* _What you have to do_: Repeat the entire listing exactly.

[Supplied material Boundary: Start]

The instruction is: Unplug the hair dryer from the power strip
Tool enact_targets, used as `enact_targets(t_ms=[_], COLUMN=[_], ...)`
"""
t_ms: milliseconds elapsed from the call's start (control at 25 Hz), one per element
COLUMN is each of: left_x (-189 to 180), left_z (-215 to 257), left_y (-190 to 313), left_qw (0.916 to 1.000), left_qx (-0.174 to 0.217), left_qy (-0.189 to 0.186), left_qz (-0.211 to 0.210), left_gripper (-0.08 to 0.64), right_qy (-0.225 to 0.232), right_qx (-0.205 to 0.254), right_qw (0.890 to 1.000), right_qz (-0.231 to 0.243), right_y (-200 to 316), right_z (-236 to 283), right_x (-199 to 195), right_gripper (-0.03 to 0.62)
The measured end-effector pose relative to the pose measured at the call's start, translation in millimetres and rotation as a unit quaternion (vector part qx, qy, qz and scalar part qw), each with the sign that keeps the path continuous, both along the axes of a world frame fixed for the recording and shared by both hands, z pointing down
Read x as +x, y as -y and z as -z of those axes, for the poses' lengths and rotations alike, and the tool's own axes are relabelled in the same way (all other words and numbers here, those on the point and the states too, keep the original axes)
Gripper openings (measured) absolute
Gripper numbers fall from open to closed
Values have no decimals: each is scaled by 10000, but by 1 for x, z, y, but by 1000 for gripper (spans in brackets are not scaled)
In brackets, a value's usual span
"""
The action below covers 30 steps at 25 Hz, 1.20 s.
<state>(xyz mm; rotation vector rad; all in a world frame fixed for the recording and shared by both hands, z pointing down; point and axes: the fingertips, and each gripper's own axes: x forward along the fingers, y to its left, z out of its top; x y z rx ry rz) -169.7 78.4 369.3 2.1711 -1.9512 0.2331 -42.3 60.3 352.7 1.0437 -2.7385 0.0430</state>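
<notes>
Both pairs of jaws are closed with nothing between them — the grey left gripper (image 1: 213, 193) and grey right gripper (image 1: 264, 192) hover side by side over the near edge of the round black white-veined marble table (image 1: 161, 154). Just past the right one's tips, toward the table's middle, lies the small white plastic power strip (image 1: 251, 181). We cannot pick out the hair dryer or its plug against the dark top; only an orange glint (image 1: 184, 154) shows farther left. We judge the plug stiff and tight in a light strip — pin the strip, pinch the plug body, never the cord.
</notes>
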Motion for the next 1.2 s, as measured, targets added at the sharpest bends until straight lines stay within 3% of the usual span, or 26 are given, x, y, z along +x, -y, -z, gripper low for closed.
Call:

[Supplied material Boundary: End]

* _Exercise response_:
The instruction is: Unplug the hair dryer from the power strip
Tool enact_targets, used as `enact_targets(t_ms=[_], COLUMN=[_], ...)`
"""
t_ms: milliseconds elapsed from the call's start (control at 25 Hz), one per element
COLUMN is each of: left_x (-189 to 180), left_z (-215 to 257), left_y (-190 to 313), left_qw (0.916 to 1.000), left_qx (-0.174 to 0.217), left_qy (-0.189 to 0.186), left_qz (-0.211 to 0.210), left_gripper (-0.08 to 0.64), right_qy (-0.225 to 0.232), right_qx (-0.205 to 0.254), right_qw (0.890 to 1.000), right_qz (-0.231 to 0.243), right_y (-200 to 316), right_z (-236 to 283), right_x (-199 to 195), right_gripper (-0.03 to 0.62)
The measured end-effector pose relative to the pose measured at the call's start, translation in millimetres and rotation as a unit quaternion (vector part qx, qy, qz and scalar part qw), each with the sign that keeps the path continuous, both along the axes of a world frame fixed for the recording and shared by both hands, z pointing down
Read x as +x, y as -y and z as -z of those axes, for the poses' lengths and rotations alike, and the tool's own axes are relabelled in the same way (all other words and numbers here, those on the point and the states too, keep the original axes)
Gripper openings (measured) absolute
Gripper numbers fall from open to closed
Values have no decimals: each is scaled by 10000, but by 1 for x, z, y, but by 1000 for gripper (spans in brackets are not scaled)
In brackets, a value's usual span
"""
The action below covers 30 steps at 25 Hz, 1.20 s.
<state>(xyz mm; rotation vector rad; all in a world frame fixed for the recording and shared by both hands, z pointing down; point and axes: the fingertips, and each gripper's own axes: x forward along the fingers, y to its left, z out of its top; x y z rx ry rz) -169.7 78.4 369.3 2.1711 -1.9512 0.2331 -42.3 60.3 352.7 1.0437 -2.7385 0.0430</state>
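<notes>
Both pairs of jaws are closed with nothing between them — the grey left gripper (image 1: 213, 193) and grey right gripper (image 1: 264, 192) hover side by side over the near edge of the round black white-veined marble table (image 1: 161, 154). Just past the right one's tips, toward the table's middle, lies the small white plastic power strip (image 1: 251, 181). We cannot pick out the hair dryer or its plug against the dark top; only an orange glint (image 1: 184, 154) shows farther left. We judge the plug stiff and tight in a light strip — pin the strip, pinch the plug body, never the cord.
</notes>
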Motion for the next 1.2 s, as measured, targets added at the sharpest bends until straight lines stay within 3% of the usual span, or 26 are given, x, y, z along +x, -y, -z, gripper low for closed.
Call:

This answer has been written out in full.